Still, it wasn’t available to the amount of people it is available for now.
The advanced development of technology and internetization made it possible for anyone, from everywhere to join the industry, invest in stocks, become shareholders of the biggest companies in the world and earn great amounts of profits.
While in the old good times, it required to invest huge amount of money into stock trading, merchants were partnering in order to pool the amount of money to buy stocks they physically were holding.
Nowadays, it has all changed – you don’t hold the physical shares and you definitely don’t need a huge amount of money to start trading.
And all this wouldn’t be possible if it wasn’t for online trading platforms.
Nowadays, network of brokers organize the market demand and supply for CFDs (Contract For Difference) and make prices accordingly.
The CFD is a tradable contract between a client and the broker, who are exchanging the difference in the initial price of the trade and its value when the trade is unwound or reversed.
In other words, CFDs are not traded on major exchanges such as the New York Stock Exchange (NYSE).
There are numerous variety of online trading platforms, that make it possible for anyone to start trading with a small amount of investment as $100.
Even though different types of trading require different initial investment, starting day trading with at least $100 and profiting from it is still possible.
Development of the technology hasn’t just made trading accessible to the masses, it also made it possible for traders to be more flexible and free.
What this means is that traders are now able to monitor their trades from anywhere as long as they have an internet connection.
As a result, traders have freedom, mobility and flexibility in their lives, which is one of the greatest advantages of becoming a full time day trader.
It’s also worth mentioning that before advanced technology and therefore creation of the online trading platforms, market information and data were either too expensive or too slow for the media to report.

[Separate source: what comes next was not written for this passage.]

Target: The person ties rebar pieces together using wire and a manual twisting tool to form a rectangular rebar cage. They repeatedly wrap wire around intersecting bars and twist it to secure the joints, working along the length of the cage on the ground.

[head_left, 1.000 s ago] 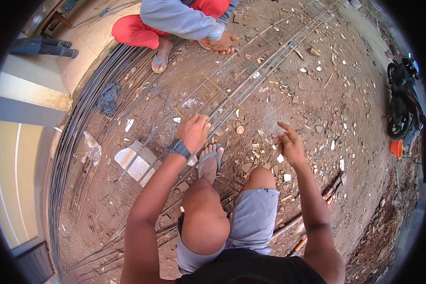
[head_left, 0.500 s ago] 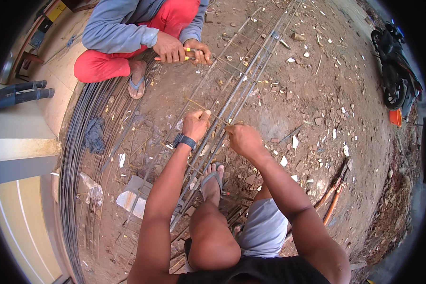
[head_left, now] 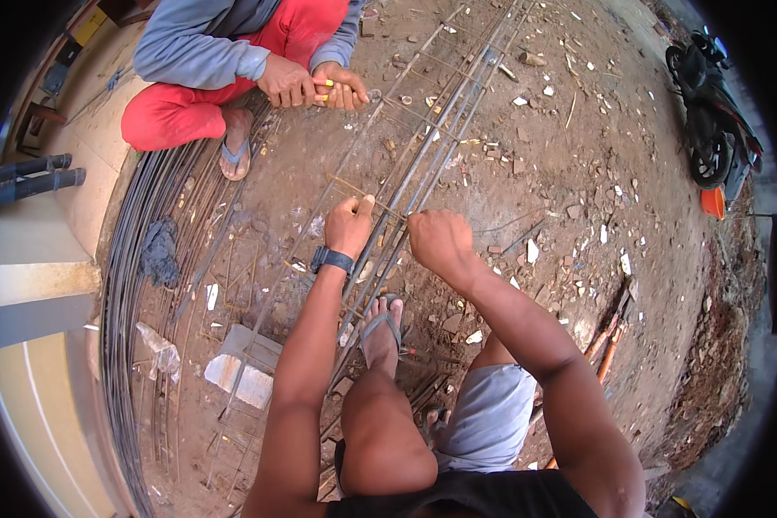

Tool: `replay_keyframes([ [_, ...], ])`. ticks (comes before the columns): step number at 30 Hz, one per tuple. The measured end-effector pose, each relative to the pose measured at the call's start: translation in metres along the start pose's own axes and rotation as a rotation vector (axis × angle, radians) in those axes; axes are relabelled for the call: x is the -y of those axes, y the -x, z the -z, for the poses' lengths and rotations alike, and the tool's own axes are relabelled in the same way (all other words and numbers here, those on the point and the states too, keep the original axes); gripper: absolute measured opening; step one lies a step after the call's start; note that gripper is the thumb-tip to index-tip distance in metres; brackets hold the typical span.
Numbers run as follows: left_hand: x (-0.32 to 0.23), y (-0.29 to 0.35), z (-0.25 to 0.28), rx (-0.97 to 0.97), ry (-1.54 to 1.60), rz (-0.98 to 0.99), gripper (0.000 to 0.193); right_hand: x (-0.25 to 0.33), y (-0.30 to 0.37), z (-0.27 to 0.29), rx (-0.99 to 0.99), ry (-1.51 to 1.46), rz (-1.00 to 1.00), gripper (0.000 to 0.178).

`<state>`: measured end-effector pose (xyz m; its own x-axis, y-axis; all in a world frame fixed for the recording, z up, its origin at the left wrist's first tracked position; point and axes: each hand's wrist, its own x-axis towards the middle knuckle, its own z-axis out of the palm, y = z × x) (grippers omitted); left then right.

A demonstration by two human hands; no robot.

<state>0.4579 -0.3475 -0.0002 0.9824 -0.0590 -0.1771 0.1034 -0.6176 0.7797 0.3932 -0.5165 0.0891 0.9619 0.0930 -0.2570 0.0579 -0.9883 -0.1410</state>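
Observation:
A long rebar cage (head_left: 421, 160) of straight steel bars and square stirrups runs away from me across the ground. My left hand (head_left: 349, 228), with a dark watch on its wrist, is closed on a rusty stirrup (head_left: 344, 184), thumb along the top. My right hand (head_left: 440, 245) is a fist at the cage's right side, knuckles up, close to the stirrup's corner. A thin wire (head_left: 505, 229) trails out beside this fist; the fingers hide its hold. My sandalled foot (head_left: 380, 332) stands by the bars below my hands.
A co-worker in red trousers (head_left: 177, 121) squats at upper left, holding a tool with red and yellow handles (head_left: 323, 84). Bundled bars (head_left: 125, 285) lie along the left wall. Orange-handled cutters (head_left: 610, 345), rubble, a motorcycle (head_left: 708, 129) and an orange bucket (head_left: 713, 203) are on the right.
My right fist has shifted slightly left and turned knuckles up, and a thin wire now shows beside it. My left hand keeps its hold. The whole view has shifted a little.

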Motion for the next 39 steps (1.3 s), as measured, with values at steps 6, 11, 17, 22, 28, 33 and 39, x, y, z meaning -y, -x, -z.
replay_keyframes([
  [6,0.005,-0.007,0.002,0.103,0.276,0.234,0.045,0.015,-0.025,-0.010,-0.107,0.002,0.035,0.018],
  [11,0.005,-0.006,0.004,0.264,0.535,0.340,0.036,0.013,-0.029,-0.024,-0.199,-0.056,0.105,0.016],
  [17,-0.008,-0.001,0.003,0.231,0.544,0.318,0.030,0.024,-0.035,-0.043,-0.390,-0.288,-0.054,0.013],
  [22,-0.004,-0.006,0.000,0.224,0.554,0.289,0.026,0.031,-0.039,-0.056,-0.474,-0.374,-0.089,0.013],
  [28,-0.004,-0.008,-0.006,0.197,0.632,0.264,0.022,0.027,-0.035,-0.036,-0.378,-0.336,-0.087,0.017],
  [33,-0.004,-0.006,0.001,0.152,0.567,0.222,0.020,0.021,-0.053,-0.012,-0.536,-0.515,0.064,0.018],
  [39,-0.008,-0.010,0.000,0.204,0.621,0.277,0.020,0.013,-0.075,-0.035,-0.435,-0.554,0.164,0.022],
])
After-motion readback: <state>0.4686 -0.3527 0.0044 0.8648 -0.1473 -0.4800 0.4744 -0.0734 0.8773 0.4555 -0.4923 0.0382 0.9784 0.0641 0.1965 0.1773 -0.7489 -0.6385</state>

However, digital technology has made trading mucn more easier as information and market data can now be instantly accessible and available right through the online trading accounts the modern day traders own.
Another great advantage of online trading platforms is that it gives traders flexibility in their everyday lives, meaning they don’t have to be attached to the computers screens.
Instead, they can trade from their tablets or even using their phones.
All the traders need, including up-to-date charting packages are now accessible through internet browsers, therefore the only thing the traders need to do their jobs is good internet connection.
Reading all these facts about the history of the Stock Market and the development of trading, you might think that this industry has developed so much, it can’t go further.
Yet providers and brokers always provide their clients with the latest features, platform updates and innovations that attract new clients and retain the existing traders.
It was once thought to be an advanced feature that was just ‘good to have’ in trading platforms.
Today, a charting package is a must in any online trading platform for traders to sign up.
And it’s just going to get better and more advanced.